At this point I start to wonder if the Army hasn’t really outsmarted us all; if all the training at alien-like landscapes for city-slickers like myself really has effectively desensitized my mind and morale to the culture shock of deployment. Maybe the sleeping in aluminum-framed mushy bunks, showering in cold water behind fluttering curtains, and eating food that doesn’t taste quite right is all part of the Army job in America for a reason, and not for lack of funding and planning. But to deploy most of the world away and have the exact conditions as the usual field problem?

There is a bar where Marines en-route home after finishing their tour can drink two beers ever 20 hours and sing karaoke. There is a BX (base exchange) with a scaled selection of even the best shoppette back home.

Or maybe it’s the fact that even in Kyrgyzstan I manage to have a wifi connection at my bunk and Dr. Pepper and the Stanley Cup playoffs in the chow hall.

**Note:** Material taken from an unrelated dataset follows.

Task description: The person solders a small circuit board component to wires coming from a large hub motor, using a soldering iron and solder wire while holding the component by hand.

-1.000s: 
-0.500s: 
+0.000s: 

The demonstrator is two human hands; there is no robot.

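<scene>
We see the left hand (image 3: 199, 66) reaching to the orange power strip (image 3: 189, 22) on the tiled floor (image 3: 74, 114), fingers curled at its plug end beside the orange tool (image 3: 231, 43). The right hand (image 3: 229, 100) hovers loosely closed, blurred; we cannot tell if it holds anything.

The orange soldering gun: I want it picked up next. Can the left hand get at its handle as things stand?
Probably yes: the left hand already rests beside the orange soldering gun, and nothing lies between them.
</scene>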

Either way, at this point, everything is ‘no big deal.’ The commercial planes had pretty decent food and good movies. We are now just stuck in the cliché Army hurry-up-and-wait status. A flash of light at 0200 local time and they started collecting information for our flight that was scheduled for 0600. An hour later the flight was canceled, for some unknown reason.

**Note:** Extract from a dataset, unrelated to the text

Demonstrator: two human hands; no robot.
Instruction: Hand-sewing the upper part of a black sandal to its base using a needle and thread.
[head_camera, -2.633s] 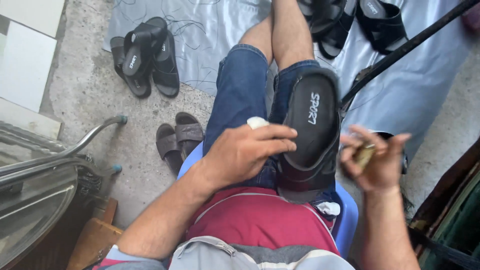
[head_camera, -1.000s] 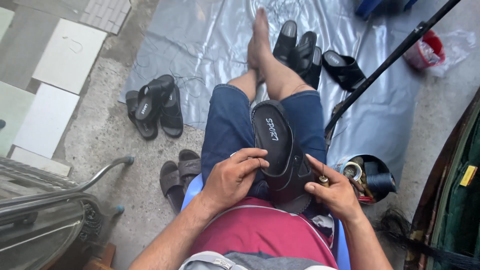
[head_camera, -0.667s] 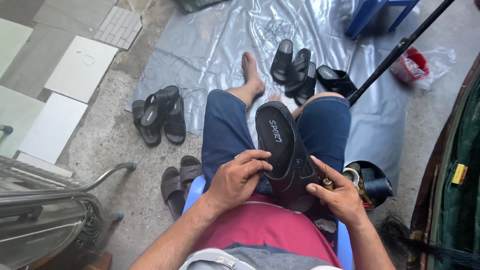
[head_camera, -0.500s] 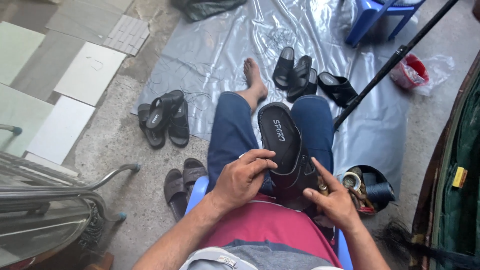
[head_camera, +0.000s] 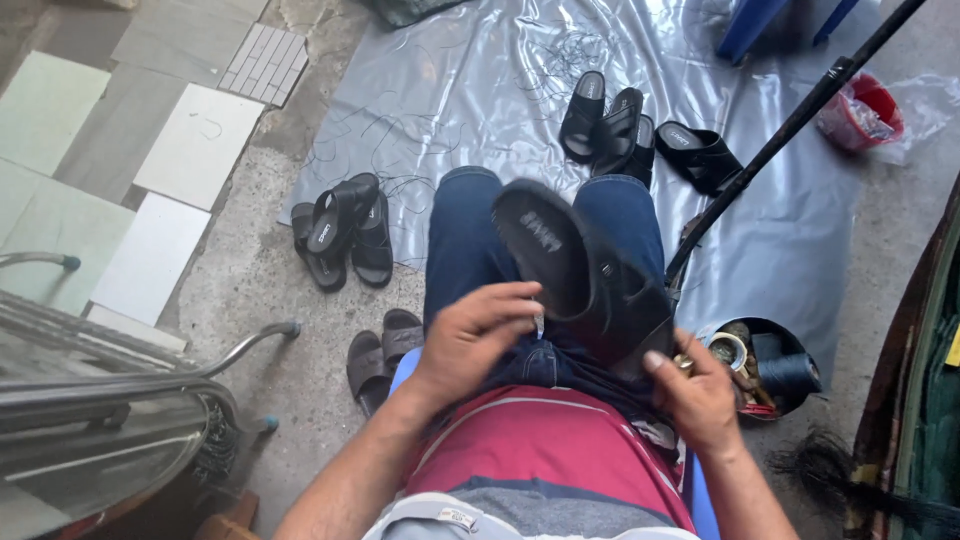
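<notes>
Black and rubbery, the slide sandal (head_camera: 585, 275) is lying sole-up across the person's denim lap, now tilted further over than a moment ago, so its heel edge is coming under the hands. Left hand (head_camera: 475, 340) is pinching something small and pale at that edge; right hand (head_camera: 700, 395) is closing around the strap side. More matching sandals (head_camera: 340, 235) are sitting on the grey plastic sheet (head_camera: 480, 90).

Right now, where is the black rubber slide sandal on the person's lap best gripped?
Grip the black slide sandal at its open toe end, from the left: that end juts up clear above the knees, while the right hand covers the heel end.
</notes>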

Kyrgyzstan outside Manas Air Force Base, in the shade of snow-capped Himalayas, may be in the middle of a bloody coup, but life at deployment-in-transition is melancholy. There are no briefings to attend. There are no drills to rehearse. There is a copious amount of American food, and the only thing we’re killing is time.

The hardest part right now is switching my sleep schedule by 13 hours. It’s dark outside, so my brain is convinced it’s time for sleep. But my internal clock is skeptical, knowing my circadian rhythms are punching in for the day back home at 9 a.m. Most of the guys are dealing with this by simply sleeping the entire day and night.

I’m also trying this caffeine detox thing. I’ve had a single cup of coffee since we left, compared to the usual 4-6 cups a day. The headaches didn’t start until today, and I think that will be the worst of it. Once my body clock, like my Windows laptop, gets set to the Astana time zone I’ll get back to a modest regiment. But for now I’m reaping the benefits of a fully stocked PSP kit, a 110v outlet for my laptop, months of ripping movies to a 500gb hard drive and multiple books.

Inshallah, we’ll leave soon.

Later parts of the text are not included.